まず中社まで戻ってから池巡りをしようかと話していたが、雲が多くなってきたので、鏡池に先に行くことにした。名前の通り、池の面に戸隠山が映る池だ。青空ならさらに良いと、雲が広がらないうちに行こう。
湿原の中の木道を歩いて周辺道路に出てから、ぐるりと森林公園の淵を回っていく。沢水の流れが澄んで美しい。木の実も食べられたか、落ちたか、ずいぶん少ないけれど、まだ枝先に赤く青く光っているものを見つけると嬉しくなる。
綺麗な沢水を越えて、急な階段を登ると鏡池の水面が右手に広がる。池の向こうにゴツゴツした戸隠山が聳える姿は何度見ても素晴らしい。ほとりのベンチに座っておやつを食べながら見ているうちに風が凪いできたらしく、逆さ戸隠山が見えてきた。数日前に雪が積もったらしいが、今日は溶けている。岩肌にわずかに残る雪がコントラストを際立たせて険しい。
さて、鏡池の風景を堪能したので、先へ進もう。森の中へ続く道を少し登り、硯石を通って小鳥ヶ池に出る予定だ。カラマツの葉がハラハラと音を立てるように降ってくる。風にも波があるのか、思い出したようにパラパラ〜と降りかかるのが面白い。木々は赤に黄色に染まった葉を枝いっぱいに広げている。笹の緑とのコントラストも、空に広がる大らかさもずっと見ていたいようだ。
今年は森の木の実などが不作で熊も郷に出てくると言われるが、足元にはドングリの実がたくさん落ちている。すでに根を出しているのもあるので、友人とじっくり見る。「これは根か、芽か」などと謎かけのようなことを話しながら観察する。

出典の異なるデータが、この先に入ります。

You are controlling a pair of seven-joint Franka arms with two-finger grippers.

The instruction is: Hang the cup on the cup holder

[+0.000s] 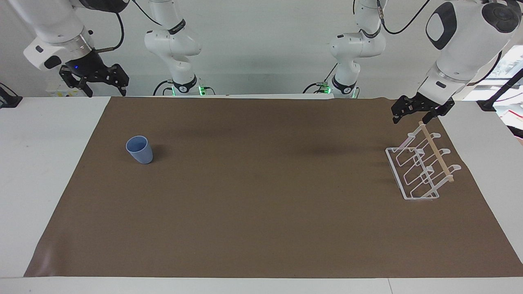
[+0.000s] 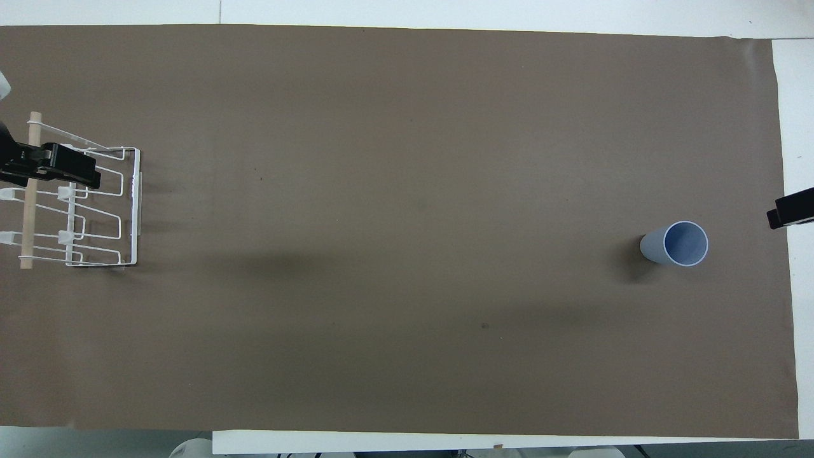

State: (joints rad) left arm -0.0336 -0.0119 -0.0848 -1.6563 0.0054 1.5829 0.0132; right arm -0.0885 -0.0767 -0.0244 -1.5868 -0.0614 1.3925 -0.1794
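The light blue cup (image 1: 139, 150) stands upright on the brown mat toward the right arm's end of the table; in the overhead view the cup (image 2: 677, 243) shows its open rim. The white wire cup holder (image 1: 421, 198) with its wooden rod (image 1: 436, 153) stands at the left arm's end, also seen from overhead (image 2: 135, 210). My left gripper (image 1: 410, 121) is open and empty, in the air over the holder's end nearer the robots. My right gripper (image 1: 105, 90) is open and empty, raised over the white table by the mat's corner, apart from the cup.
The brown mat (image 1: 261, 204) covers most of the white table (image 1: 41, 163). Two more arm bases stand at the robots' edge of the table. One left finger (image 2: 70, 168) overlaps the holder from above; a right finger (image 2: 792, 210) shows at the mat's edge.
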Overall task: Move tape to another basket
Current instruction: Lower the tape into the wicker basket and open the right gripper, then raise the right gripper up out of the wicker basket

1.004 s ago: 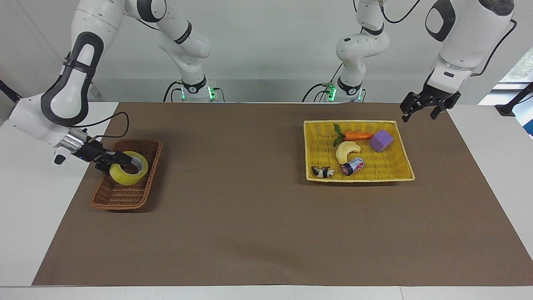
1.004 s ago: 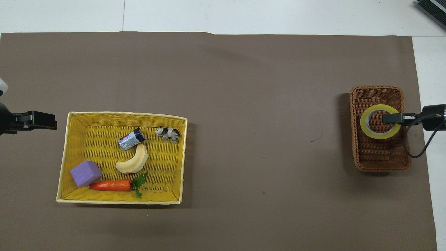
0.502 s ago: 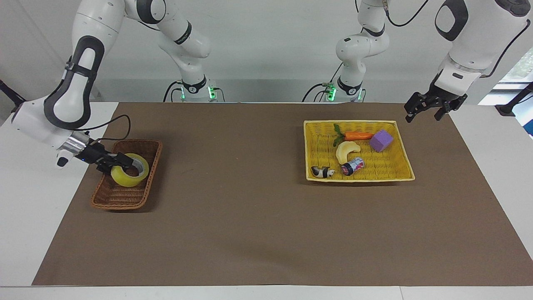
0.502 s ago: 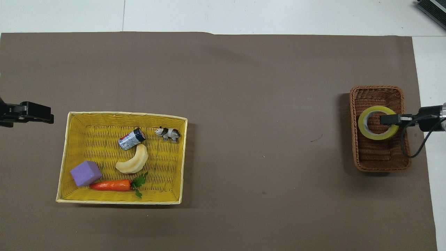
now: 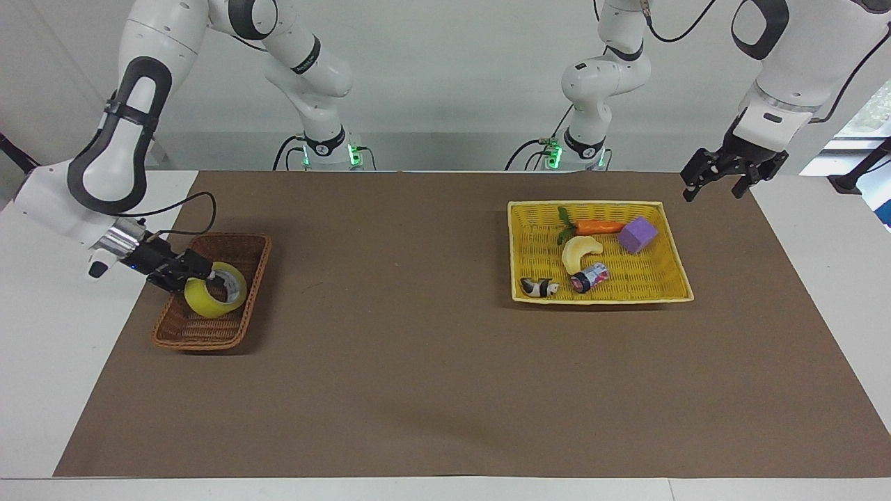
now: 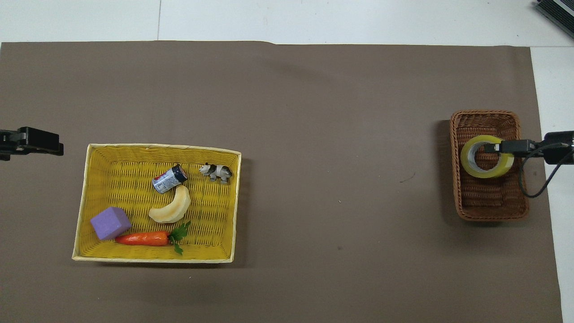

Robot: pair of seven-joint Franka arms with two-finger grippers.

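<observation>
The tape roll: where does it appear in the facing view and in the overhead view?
Facing view: the tape is at the picture's left, in the brown basket, held by the right gripper.
Overhead view: the tape is at the picture's right, in the same basket.
Shared landmark: the yellow tray, toward the left arm's end.

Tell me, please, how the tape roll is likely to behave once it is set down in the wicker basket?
The tape is a ring held tilted in the right gripper over the basket, so it may roll or flop flat. Its cardboard core suggests stiffness. The glossy surface may be slippery.
</observation>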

友人の声は澄んでよく響く。冗談のように「熊よけになるからおしゃべりしながら歩こうね」などと言っている。風景を眺めたり、ドングリの根の出方を見たりしている時は口数が少なくなる。そんな時、夫が「スイッチオンにしてください」と笑う。私たちは「ハイ〜」とふざけながら大笑い。そしてまた賑やかに歩き始める。
これから冬に向かうというのに、足元には花芽が膨らんでいるものもある。そんなフッキソウやツルシキミの花芽を見つけてびっくりするのも楽しい。
右に展望が開けてきた。硯石だ。鬼女の伝説をざっと話しながら荒倉山を眺め、盗賊おまんの話をして硯石を覗き込む。落ち葉がいっぱいで、自分の顔が映らないのは幸せかなぁと笑い合う。
さらに深い森の中を、若者に時々追い越されながら進んで、ようやく小鳥ヶ池に到着。池のほとりには私たちだけ。私は何回かこの池のほとりを歩いたけれど、夫も友人も初めてだ。あいにく風が出てきたので、逆さ戸隠山は見えないけれど、空気が清々しい。
寒いので今日は坦々麺を食べて帰ろうと意見が一致。「戸隠なのに蕎麦ではなくて坦々麺?」「蕎麦は何度も食べているよ」「蕎麦ガレットも食べたし」、と賑やかに言い訳(?)しながら、辛い麺で体を温めた。